Dedicated coverage
The Springfield News-Sun is committed to covering the latest developments at the Springfield Air National Guard Base.
A construction project designed to protect the Springfield Air National Guard Base from terrorism by relocating the nearest road is under budget and ahead of schedule.
About 300 feet is all that’s left of the $3 million project to move Ohio 794 away from Guard buildings in order to meet tougher security standards set for military bases after 9/11.
“The bottom line is, we had to do this,” Clark County Engineer Jonathan Burr said Tuesday, the day the western section of the new road opened to traffic.
The entire stretch likely will open in September or early October instead of November, as initially planned.
Burr also is anticipating giving money — possibly as much as $800,000 — back to the federal and state governments.
“We’re going to be way under the $3 million estimate,” he said.
The project has been eight years in the making, and its funding includes a $980,000 earmark obtained by David Hobson when he still represented the area in Congress.
The county, which will take over the road once complete, started construction in March by clearing farmland and a few patches of trees for 1.42 miles of new road.
Among the benefits of coming in under budget is that the county will be able to put a heavier, longer-lasting asphalt surface on the road at a cost of $80,000 more, Burr said.
“The way the county budget is,” he said, “I need to get as long a surface life as I can.”
The road still will connect U.S. 68 and Ohio 72, but merely puts more distance between drivers and the Guard.
The base’s 178th Fighter Wing was flying F-16s when the National Guard began to examine the possibility of moving the road in 2005, but has since switched to remotely flying Predator drones abroad — a sensitive new mission that has attracted protesters to similar bases.
For the base commander, the finished project will be a relief.
“It will put us in compliance with (Department of Defense) anti-terrorism standards,” Col. Gregory Schnulo said.
Those same standards — which state that a road should be at least 82 feet from any inhabited building and at least 148 feet from primary gathering facilities — led Wright-Patterson Air Force Base last fall to permanently close a stretch of Ohio 444 in Fairborn.
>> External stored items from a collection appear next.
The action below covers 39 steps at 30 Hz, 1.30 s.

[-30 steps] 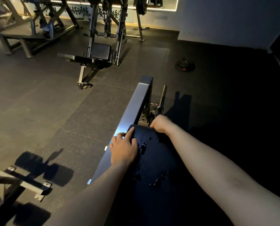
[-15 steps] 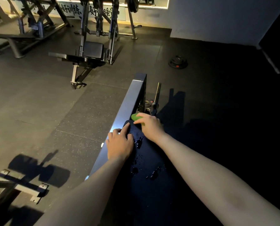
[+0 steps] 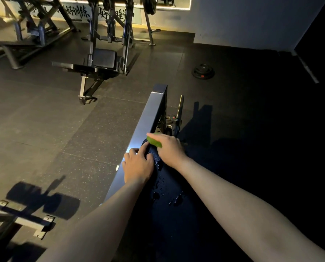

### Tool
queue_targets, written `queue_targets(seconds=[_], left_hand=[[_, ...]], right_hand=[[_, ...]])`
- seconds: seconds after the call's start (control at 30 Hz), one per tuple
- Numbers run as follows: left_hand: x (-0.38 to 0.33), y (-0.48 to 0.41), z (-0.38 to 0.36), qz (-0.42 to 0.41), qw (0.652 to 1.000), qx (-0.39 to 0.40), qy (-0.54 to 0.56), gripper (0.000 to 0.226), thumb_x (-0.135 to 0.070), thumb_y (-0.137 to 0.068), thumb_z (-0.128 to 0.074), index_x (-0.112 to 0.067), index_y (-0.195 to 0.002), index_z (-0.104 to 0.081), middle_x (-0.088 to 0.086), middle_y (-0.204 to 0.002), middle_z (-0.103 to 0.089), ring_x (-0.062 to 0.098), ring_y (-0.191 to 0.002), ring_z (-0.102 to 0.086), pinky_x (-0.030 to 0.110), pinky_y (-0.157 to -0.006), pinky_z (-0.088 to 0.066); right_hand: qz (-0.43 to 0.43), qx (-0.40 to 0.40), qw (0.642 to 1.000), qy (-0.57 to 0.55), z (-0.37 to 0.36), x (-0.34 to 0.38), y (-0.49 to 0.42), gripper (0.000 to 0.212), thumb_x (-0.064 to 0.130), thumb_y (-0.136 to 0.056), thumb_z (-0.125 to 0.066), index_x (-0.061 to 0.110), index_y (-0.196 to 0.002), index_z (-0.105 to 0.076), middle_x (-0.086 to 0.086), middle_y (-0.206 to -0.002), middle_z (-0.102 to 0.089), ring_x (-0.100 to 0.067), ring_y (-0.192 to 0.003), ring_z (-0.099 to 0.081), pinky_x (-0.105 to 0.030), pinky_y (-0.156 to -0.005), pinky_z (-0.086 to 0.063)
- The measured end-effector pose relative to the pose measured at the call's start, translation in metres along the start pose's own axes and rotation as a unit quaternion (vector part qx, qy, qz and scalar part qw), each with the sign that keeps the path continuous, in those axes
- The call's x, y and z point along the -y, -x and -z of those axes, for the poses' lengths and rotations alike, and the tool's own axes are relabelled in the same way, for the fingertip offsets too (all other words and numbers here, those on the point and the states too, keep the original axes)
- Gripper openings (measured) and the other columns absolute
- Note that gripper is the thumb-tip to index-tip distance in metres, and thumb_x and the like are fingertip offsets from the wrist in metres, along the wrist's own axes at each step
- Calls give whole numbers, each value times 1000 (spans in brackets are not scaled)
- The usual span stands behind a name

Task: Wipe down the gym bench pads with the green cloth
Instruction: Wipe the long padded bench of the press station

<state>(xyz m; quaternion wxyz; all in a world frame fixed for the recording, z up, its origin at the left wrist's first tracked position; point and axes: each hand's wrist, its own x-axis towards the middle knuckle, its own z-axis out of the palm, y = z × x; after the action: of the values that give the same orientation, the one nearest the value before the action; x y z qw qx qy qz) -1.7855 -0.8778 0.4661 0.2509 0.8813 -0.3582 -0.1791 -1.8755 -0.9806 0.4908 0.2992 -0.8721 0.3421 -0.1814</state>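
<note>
bunched green cloth (image 3: 154,141) on the wet black bench pad's (image 3: 169,188) far end.

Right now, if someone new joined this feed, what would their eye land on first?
The bright green cloth, held under the right hand at the far end of the dark bench pad, is the one spot of colour. Just nearer, water droplets glint on the pad, with the left hand resting on its left edge. A pale metal beam runs away along the pad's left side.
</note>
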Motion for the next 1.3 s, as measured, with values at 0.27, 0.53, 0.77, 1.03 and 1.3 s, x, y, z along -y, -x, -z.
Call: queue_targets(seconds=[0.27, 0.53, 0.77, 1.03, 1.3], left_hand=[[4, -3, 0, -16, 1000, 9, -8, 49, -33, -98, -39, -46, -146, -41, 5, -134, -48, 28, -128, -34, 45, -110, -29], [5, -5, -3, -20, 1000, 9, -13, 51, -32, -98, -38, -47, -147, -40, 7, -137, -47, 29, -129, -33, 46, -109, -29], [7, -4, -2, -24, 999, 14, -29, 51, -35, -99, -36, -46, -150, -36, 8, -139, -46, 30, -132, -32, 47, -111, -27], [6, -4, -2, -26, 999, 12, -26, 51, -34, -98, -36, -45, -148, -38, 7, -138, -47, 29, -128, -34, 46, -111, -28], [6, -6, -1, -23, 1000, 12, -2, 50, -32, -98, -40, -43, -147, -42, 6, -137, -46, 28, -128, -34, 43, -110, -28]], right_hand=[[-77, -54, 991, 99, 18, -63, 8, 43, 3, -93, -50, 23, -130, -62, -2, -124, -60, -32, -108, -56, -43, -89, -49], [6, -34, 996, 85, -17, 4, 33, 37, 10, -91, -53, 25, -121, -69, 2, -117, -59, -25, -107, -50, -37, -82, -47], [-31, 24, 989, 142, 12, 1, 30, 20, 25, -97, -51, 28, -114, -60, 3, -119, -50, -23, -112, -46, -39, -81, -48], [-36, -34, 991, 125, 8, -35, 14, 44, -4, -89, -48, 26, -117, -63, 0, -119, -50, -26, -110, -47, -38, -83, -47], [-49, -101, 988, 103, -3, -27, 14, 33, -1, -87, -57, 20, -105, -73, 1, -111, -62, -29, -93, -64, -35, -78, -48]])
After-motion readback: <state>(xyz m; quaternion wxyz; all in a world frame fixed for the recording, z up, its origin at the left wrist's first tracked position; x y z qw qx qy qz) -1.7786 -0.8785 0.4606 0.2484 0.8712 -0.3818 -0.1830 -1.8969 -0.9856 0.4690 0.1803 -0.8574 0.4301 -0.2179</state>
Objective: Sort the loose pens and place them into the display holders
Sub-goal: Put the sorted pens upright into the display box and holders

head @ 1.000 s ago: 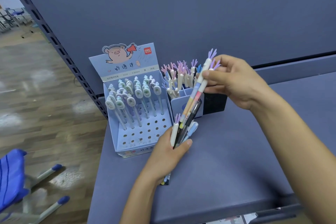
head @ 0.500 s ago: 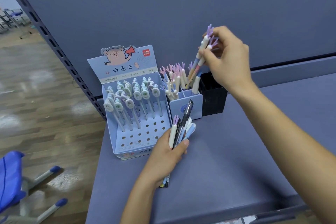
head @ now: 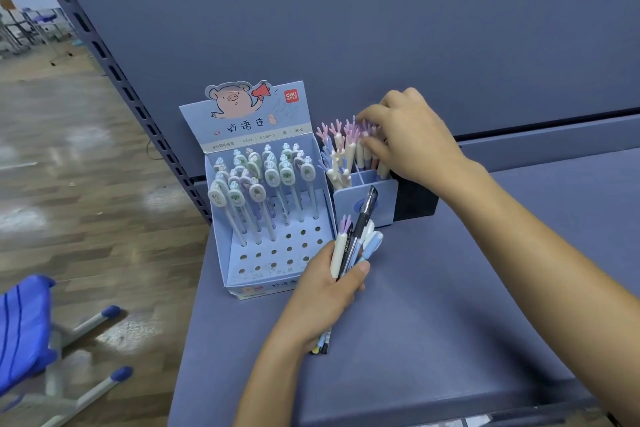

Closing Ohio 794 wasn’t viable, Burr said, with so many farm trucks in particular using the road.
“This was the best option that we had,” he said.
The project also puts the local Guard base in a stronger position to withstand any future rounds of the Pentagon’s Base Realignment and Closure process, Burr said.
The base pumps $99.4 million annually into the county economy, according to the Greater Springfield Chamber of Commerce.
“It’s a major employer in the county,” Burr said.
While the view from the new road makes the base look larger, it will retain the same amount of land after part of it is given back to the city for the airport, Schnulo said.
“It looks good. They’re doing a great job, and doing it very quickly, too,” Schnulo said.
Keeping the old Ohio 794 open to traffic for as long as possible during construction allowed crews to complete the project faster, according to Justin Bukey of DLZ Corp., which was hired by the county to oversee construction due to a shortage of manpower at the engineer’s office.
“We’d still be working if we had local traffic,” Bukey said. “When you have virgin construction, where you stop for the day is where you stop.”
Heather Myers, a resident of the area, was pleasantly surprised Tuesday when she instinctively took the finished section of road toward Peacock Road after dropping her daughter off at Hustead Elementary School.
“Wait a minute,” she thought, “this is supposed to be closed.”
“It’s exciting it’s finally open and I can get home faster,” Myers said.
Once the entire project is complete, the main entrance for the base will face U.S. 68, although Schnulo was unsure Tuesday when construction of a new gate will start.
The static displays of fighter jets flown through the years by the 178th will also likely be out of public view for good.
“It’d cost a lot of money to move a plane on a stick,” Schnulo said.